## Task details
Repeat every line of the data verbatim.
───── Given information
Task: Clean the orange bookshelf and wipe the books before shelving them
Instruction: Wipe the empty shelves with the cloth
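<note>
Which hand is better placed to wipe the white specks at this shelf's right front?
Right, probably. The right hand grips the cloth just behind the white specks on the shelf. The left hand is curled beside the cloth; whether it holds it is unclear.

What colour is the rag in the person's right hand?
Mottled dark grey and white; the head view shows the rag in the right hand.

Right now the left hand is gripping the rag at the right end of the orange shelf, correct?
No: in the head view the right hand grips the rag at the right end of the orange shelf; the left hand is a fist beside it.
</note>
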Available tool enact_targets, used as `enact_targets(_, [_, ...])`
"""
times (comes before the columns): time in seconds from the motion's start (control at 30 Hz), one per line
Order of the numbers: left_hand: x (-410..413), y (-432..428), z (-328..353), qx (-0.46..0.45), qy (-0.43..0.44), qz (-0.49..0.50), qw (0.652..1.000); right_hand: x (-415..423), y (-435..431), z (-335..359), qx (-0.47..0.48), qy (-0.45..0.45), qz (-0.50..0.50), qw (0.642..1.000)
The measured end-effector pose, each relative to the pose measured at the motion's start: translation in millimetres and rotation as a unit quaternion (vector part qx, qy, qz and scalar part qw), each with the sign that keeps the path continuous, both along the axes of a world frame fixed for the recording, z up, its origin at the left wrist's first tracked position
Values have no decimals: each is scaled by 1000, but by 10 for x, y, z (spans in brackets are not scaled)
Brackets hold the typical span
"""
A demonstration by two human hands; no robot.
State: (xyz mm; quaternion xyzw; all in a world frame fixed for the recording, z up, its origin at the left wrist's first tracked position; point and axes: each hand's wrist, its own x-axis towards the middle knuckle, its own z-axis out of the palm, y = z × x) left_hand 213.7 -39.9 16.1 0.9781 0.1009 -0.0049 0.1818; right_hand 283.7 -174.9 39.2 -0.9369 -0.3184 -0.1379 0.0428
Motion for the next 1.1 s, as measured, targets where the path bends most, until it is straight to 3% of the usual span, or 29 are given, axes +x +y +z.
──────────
## Solution
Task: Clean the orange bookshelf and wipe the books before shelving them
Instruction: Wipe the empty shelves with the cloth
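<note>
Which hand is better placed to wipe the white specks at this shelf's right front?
Right, probably. The right hand grips the cloth just behind the white specks on the shelf. The left hand is curled beside the cloth; whether it holds it is unclear.

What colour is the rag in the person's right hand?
Mottled dark grey and white; the head view shows the rag in the right hand.

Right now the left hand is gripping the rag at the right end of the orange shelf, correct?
No: in the head view the right hand grips the rag at the right end of the orange shelf; the left hand is a fist beside it.
</note>
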Available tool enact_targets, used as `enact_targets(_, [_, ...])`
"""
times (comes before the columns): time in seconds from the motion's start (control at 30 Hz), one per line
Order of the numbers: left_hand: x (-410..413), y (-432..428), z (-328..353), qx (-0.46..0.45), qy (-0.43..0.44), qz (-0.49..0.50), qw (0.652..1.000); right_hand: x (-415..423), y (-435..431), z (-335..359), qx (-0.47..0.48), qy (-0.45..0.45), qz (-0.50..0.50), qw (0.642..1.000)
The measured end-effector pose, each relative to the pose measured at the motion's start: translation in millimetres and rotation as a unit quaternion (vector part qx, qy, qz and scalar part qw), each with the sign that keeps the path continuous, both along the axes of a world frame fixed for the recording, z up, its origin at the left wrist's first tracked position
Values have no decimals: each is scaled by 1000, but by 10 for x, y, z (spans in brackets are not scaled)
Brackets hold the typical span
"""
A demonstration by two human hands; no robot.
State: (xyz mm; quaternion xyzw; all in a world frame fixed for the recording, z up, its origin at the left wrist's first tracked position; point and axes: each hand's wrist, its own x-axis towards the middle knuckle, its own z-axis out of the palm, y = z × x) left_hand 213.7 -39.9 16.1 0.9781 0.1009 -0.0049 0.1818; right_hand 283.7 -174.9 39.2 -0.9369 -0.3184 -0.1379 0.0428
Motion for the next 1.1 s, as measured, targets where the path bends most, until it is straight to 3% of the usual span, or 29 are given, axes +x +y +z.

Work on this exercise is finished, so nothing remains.